*What is being asked*. The copy you return must match the listing word for word and carry no pictures.

═════ Data records ═════

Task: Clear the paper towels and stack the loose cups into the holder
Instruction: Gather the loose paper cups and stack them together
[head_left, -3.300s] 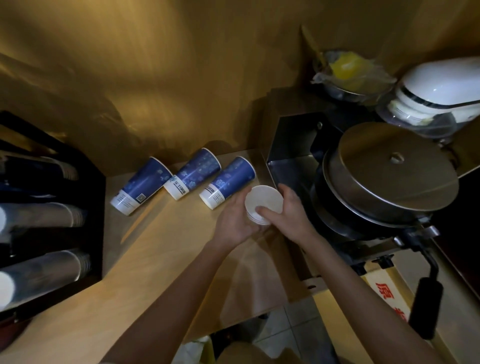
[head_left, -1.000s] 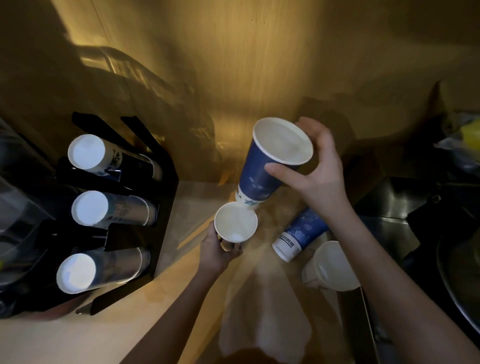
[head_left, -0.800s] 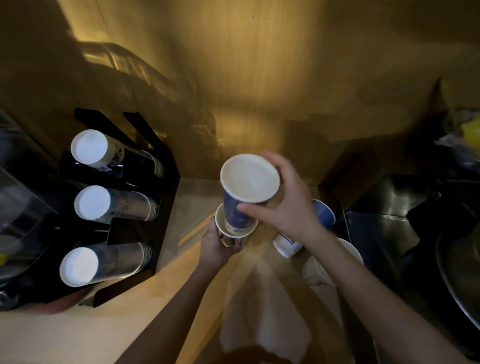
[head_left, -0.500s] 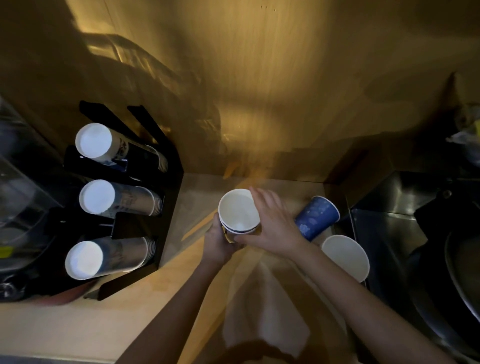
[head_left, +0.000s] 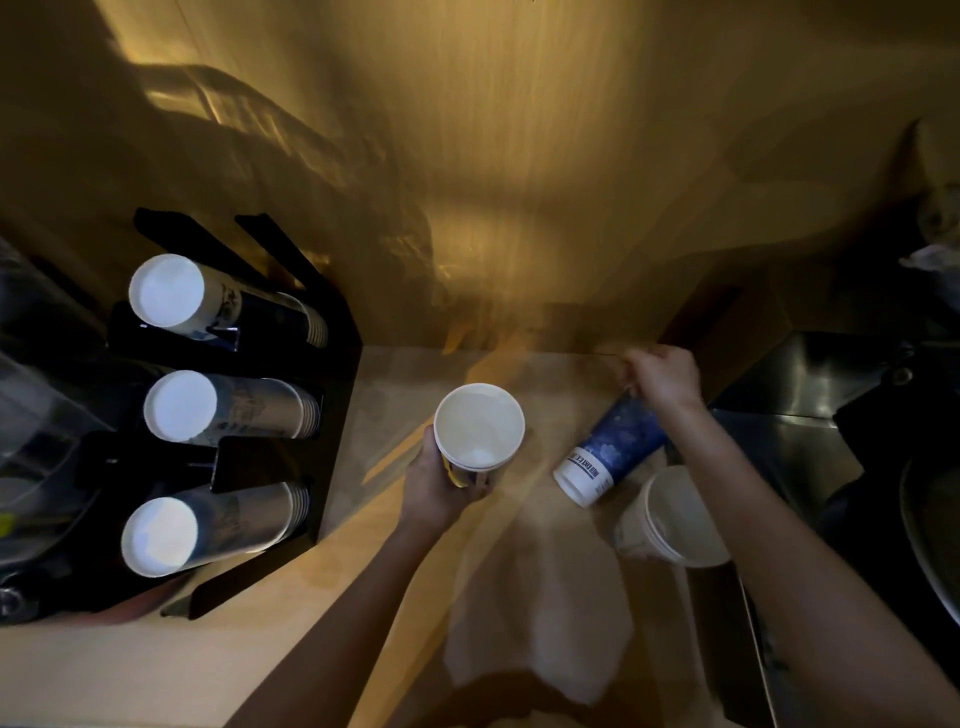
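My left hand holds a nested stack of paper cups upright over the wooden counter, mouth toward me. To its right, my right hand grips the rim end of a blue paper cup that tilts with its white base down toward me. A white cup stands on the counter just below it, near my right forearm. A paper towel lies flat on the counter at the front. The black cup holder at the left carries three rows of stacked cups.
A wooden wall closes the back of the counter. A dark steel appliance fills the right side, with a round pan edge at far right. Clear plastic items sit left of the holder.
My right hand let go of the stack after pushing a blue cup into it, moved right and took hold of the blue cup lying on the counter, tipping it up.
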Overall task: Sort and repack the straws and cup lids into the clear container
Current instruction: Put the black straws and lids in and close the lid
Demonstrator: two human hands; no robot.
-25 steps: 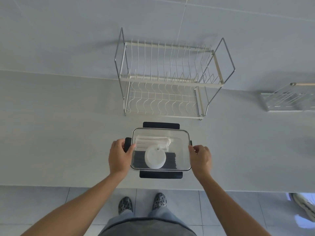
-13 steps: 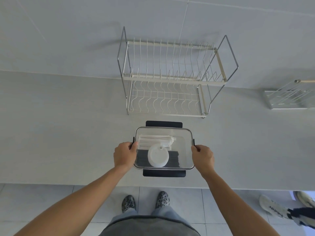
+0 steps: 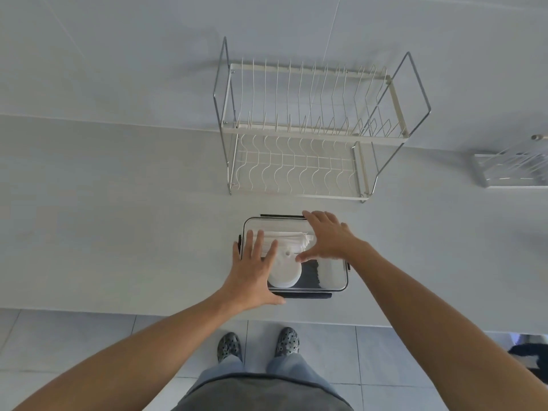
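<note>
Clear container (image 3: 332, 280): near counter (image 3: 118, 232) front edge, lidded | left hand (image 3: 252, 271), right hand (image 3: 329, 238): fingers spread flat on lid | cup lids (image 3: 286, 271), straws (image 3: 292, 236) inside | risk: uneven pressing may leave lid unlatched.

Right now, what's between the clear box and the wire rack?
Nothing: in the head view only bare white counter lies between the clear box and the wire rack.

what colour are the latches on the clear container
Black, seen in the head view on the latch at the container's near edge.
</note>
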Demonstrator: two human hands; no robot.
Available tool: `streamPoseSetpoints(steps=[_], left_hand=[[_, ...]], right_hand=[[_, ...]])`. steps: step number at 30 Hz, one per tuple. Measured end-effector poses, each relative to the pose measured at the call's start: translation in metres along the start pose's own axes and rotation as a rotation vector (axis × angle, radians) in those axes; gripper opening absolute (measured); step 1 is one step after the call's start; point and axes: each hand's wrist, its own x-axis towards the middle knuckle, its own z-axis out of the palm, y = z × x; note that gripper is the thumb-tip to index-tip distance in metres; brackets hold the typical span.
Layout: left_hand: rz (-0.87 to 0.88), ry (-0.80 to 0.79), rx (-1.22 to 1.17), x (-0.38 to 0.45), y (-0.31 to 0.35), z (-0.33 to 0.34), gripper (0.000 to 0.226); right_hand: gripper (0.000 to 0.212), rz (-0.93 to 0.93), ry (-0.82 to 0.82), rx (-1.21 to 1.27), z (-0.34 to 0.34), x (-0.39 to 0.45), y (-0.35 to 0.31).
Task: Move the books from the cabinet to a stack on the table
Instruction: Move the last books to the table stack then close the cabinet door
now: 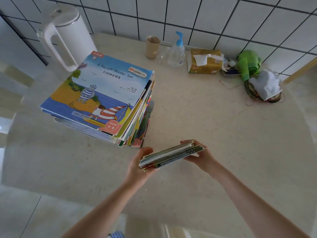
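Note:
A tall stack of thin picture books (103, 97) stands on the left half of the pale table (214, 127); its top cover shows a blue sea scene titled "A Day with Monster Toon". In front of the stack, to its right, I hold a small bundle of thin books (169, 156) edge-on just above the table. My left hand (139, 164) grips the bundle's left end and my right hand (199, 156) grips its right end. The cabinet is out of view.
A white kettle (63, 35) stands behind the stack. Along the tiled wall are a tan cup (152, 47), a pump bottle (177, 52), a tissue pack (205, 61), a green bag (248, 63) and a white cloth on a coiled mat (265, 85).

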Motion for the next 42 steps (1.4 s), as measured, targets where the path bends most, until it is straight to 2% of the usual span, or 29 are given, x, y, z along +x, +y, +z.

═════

*Answer below*.
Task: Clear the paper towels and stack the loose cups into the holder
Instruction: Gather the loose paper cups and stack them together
[head_left, -3.300s] 
[head_left, -1.000s] 
[head_left, -0.800s] 
[head_left, -0.500s] 
[head_left, +0.000s] 
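My left hand holds a nested stack of paper cups upright over the wooden counter, mouth toward me. To its right, my right hand grips the rim end of a blue paper cup that tilts with its white base down toward me. A white cup stands on the counter just below it, near my right forearm. A paper towel lies flat on the counter at the front. The black cup holder at the left carries three rows of stacked cups.
A wooden wall closes the back of the counter. A dark steel appliance fills the right side, with a round pan edge at far right. Clear plastic items sit left of the holder.
My right hand let go of the stack after pushing a blue cup into it, moved right and took hold of the blue cup lying on the counter, tipping it up.
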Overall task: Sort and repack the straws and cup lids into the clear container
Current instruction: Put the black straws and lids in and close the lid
Demonstrator: two human hands; no robot.
-25 steps: 
-13 steps: 
+0 steps: 
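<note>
Clear container (image 3: 332, 280): near counter (image 3: 118, 232) front edge, lidded | left hand (image 3: 252, 271), right hand (image 3: 329, 238): fingers spread flat on lid | cup lids (image 3: 286, 271), straws (image 3: 292, 236) inside | risk: uneven pressing may leave lid unlatched.

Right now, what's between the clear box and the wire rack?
Nothing: in the head view only bare white counter lies between the clear box and the wire rack.

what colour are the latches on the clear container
Black, seen in the head view on the latch at the container's near edge.
</note>
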Demonstrator: two human hands; no robot.
Available tool: `streamPoseSetpoints(steps=[_], left_hand=[[_, ...]], right_hand=[[_, ...]])`. steps: step number at 30 Hz, one per tuple. Measured end-effector poses, each relative to the pose measured at the call's start: translation in metres along the start pose's own axes and rotation as a rotation vector (axis × angle, radians) in those axes; gripper opening absolute (measured); step 1 is one step after the call's start; point and axes: each hand's wrist, its own x-axis towards the middle knuckle, its own z-axis out of the palm, y = z × x; note that gripper is the thumb-tip to index-tip distance in metres; brackets hold the typical span.
Layout: left_hand: rz (-0.87 to 0.88), ry (-0.80 to 0.79), rx (-1.22 to 1.17), x (-0.38 to 0.45), y (-0.31 to 0.35), z (-0.33 to 0.34), gripper (0.000 to 0.226); right_hand: gripper (0.000 to 0.212), rz (-0.93 to 0.93), ry (-0.82 to 0.82), rx (-1.21 to 1.27), z (-0.34 to 0.34), x (-0.39 to 0.45), y (-0.35 to 0.31).
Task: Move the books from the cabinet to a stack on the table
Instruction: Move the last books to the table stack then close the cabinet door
now: 
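Note:
A tall stack of thin picture books (103, 97) stands on the left half of the pale table (214, 127); its top cover shows a blue sea scene titled "A Day with Monster Toon". In front of the stack, to its right, I hold a small bundle of thin books (169, 156) edge-on just above the table. My left hand (139, 164) grips the bundle's left end and my right hand (199, 156) grips its right end. The cabinet is out of view.
A white kettle (63, 35) stands behind the stack. Along the tiled wall are a tan cup (152, 47), a pump bottle (177, 52), a tissue pack (205, 61), a green bag (248, 63) and a white cloth on a coiled mat (265, 85).
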
Motion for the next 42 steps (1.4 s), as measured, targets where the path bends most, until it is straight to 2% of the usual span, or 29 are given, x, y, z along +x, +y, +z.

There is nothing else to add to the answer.